The Practice of Diaspora: Literature, Translation, and the Rise of Black Internationalism. By Brent Hayes Edwards. Harvard University Press, 2003.
To Stand and Fight: The Struggle for Civil Rights in Post-War New York. By Martha Biondi. Harvard University Press, 2003.
Black Heretics, Black Prophets: Radical Political Intellectuals. By Anthony Bogues. Routledge, 2003.
In the Break: The Aesthetics of the Black Radical Tradition. By Fred Moten. University of Minnesota Press, 2003.
The weapon of criticism certainly cannot replace the criticism of weapons; material force must be overthrown by material force; but theory, too, becomes a material force once it seizes the masses. Theory is capable of seizing the masses once it demonstrates ad hominem, and it demonstrates ad hominem once it becomes radical. To be radical is to grasp matters at the root.

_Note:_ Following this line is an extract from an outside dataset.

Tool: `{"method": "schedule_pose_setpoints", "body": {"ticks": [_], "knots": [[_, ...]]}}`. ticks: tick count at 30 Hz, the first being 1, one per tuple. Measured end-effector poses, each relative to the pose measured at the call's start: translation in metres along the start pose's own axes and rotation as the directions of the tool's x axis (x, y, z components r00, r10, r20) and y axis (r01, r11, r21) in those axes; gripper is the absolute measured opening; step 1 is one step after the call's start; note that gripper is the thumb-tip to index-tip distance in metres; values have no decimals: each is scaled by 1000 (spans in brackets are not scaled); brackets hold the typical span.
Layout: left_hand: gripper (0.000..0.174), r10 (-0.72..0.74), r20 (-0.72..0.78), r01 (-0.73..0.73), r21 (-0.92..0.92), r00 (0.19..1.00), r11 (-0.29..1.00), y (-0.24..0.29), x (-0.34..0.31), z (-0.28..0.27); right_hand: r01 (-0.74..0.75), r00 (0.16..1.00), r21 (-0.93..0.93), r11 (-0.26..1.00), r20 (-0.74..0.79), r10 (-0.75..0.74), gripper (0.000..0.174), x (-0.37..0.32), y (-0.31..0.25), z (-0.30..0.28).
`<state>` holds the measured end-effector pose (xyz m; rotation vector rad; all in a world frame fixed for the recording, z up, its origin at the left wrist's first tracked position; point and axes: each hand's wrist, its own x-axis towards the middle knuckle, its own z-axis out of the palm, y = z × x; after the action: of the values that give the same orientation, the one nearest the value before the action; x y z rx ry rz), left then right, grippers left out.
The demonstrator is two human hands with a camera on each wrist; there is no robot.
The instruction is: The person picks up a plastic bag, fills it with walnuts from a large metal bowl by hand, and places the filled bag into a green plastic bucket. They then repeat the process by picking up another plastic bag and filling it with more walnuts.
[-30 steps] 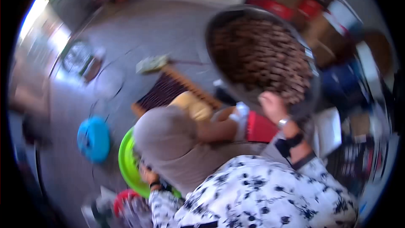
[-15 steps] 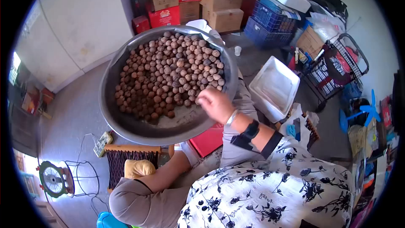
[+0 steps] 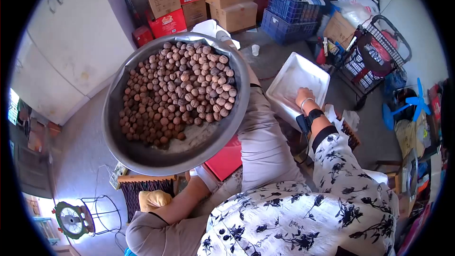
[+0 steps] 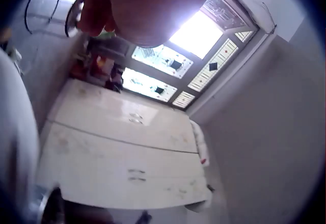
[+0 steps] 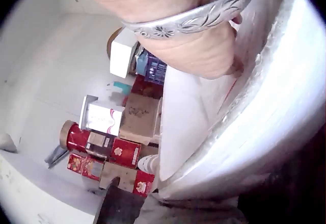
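Note:
A wide grey metal basin [image 3: 113, 130] holds a heap of walnuts [image 3: 180, 85] in front of the person. To its right stands a white foam box [image 3: 284, 68]. My right hand [image 3: 304, 96] is inside that box with its fingers downward; in the right wrist view the hand [image 5: 196, 50] reaches past the near wall, its fingertips mostly hidden. I cannot tell whether it holds anything. The left hand is out of the head view; part of the hand [image 4: 137, 10] shows at the top of the left wrist view, dark, most fingers cut off.
A red box [image 3: 224, 158] is partly under the basin's near edge. Stacked cartons [image 3: 232, 0] and blue crates [image 3: 290, 16] stand behind. A shopping cart [image 3: 374, 57] is at the right, a fan [image 3: 71, 219] and a woven stool [image 3: 140, 192] at the left.
My right hand has moved from over the walnuts at the basin's right side, rightward into the white foam box. The head view swung from the left floor and a green basin to the walnuts.

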<state>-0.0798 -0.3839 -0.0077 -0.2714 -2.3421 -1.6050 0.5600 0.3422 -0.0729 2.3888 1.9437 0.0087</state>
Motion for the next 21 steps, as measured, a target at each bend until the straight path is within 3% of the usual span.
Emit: {"method": "schedule_pose_setpoints", "body": {"ticks": [1, 3, 6, 7, 10, 12, 14, 16, 18, 20, 21], "knots": [[27, 146, 80, -150, 48, 986, 987, 2, 20, 3, -10, 999, -22, 1000, 37, 11, 32, 3, 2, 3], [26, 409, 253, -446, 106, 877, 889, 21, 48, 11, 26, 999, -10, 1000, 36, -26, 30, 7, 8, 8], [33, 303, 320, -274, -131, 898, 953, 121, 43, 83, 118, 993, 48, 992, 15, -119, 28, 18, 20, 16], [36, 272, 351, -214, -195, 896, 957, 141, 43, 107, 169, 985, 90, 981, -3, -170, 27, 20, 26, 17], [46, 217, 478, -55, -331, 851, 942, 189, 30, 171, 121, 992, 256, 959, 8, -127, 26, 14, 26, 3], [38, 215, 515, -8, -373, 830, 928, 219, 6, 209, 153, 987, 204, 967, -86, -138, 25, -1, 24, 2], [36, 168, 643, 165, -424, 747, 890, 235, 1, 234, 178, 971, 150, 972, -187, -149, 24, -3, 23, -1], [34, 154, 698, 261, -450, 699, 854, 253, -15, 258, 53, 999, 6, 999, 14, -53, 25, 1, 19, 2], [32, 167, 773, 353, -456, 612, 817, 256, -20, 279, 76, 997, 1, 997, 23, -76, 25, 3, 17, 0], [30, 157, 791, 414, -466, 592, 782, 262, -28, 294, 97, 995, -11, 995, 37, -96, 26, 4, 22, 3], [29, 159, 828, 449, -441, 538, 777, 263, -30, 300, 103, 994, 61, 993, -44, -101, 27, 7, 25, 9]]}}
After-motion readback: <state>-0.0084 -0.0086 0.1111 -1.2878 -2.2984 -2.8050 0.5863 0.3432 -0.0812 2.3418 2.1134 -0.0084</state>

Karl Marx, "Critique of Hegel's Philosophy of Right"

Despite the gloom surrounding academic publishing and research in the humanities, and in the face of "Left melancholia,"1 the good news is that engaged and provocative scholarship of the highest order is evident in four recent books about black radical politics and expressive culture: Martha Biondi's To Stand and Fight: The Struggle for Civil Rights in Post-War New York (2003); Anthony Bogues's Black Heretics, Black Prophets: Radical Political Intellectuals (2003); Brent Hayes Edwards's The Practice of Diaspora: Literature, Translation, and the Rise of Black Internationalism (2003); and Fred Moten's In the Break: The Aesthetics of the Black Radical Tradition (2003). Especially remarkable is that three of these (Biondi's, Edwards's, and Moten's) are their authors' first books.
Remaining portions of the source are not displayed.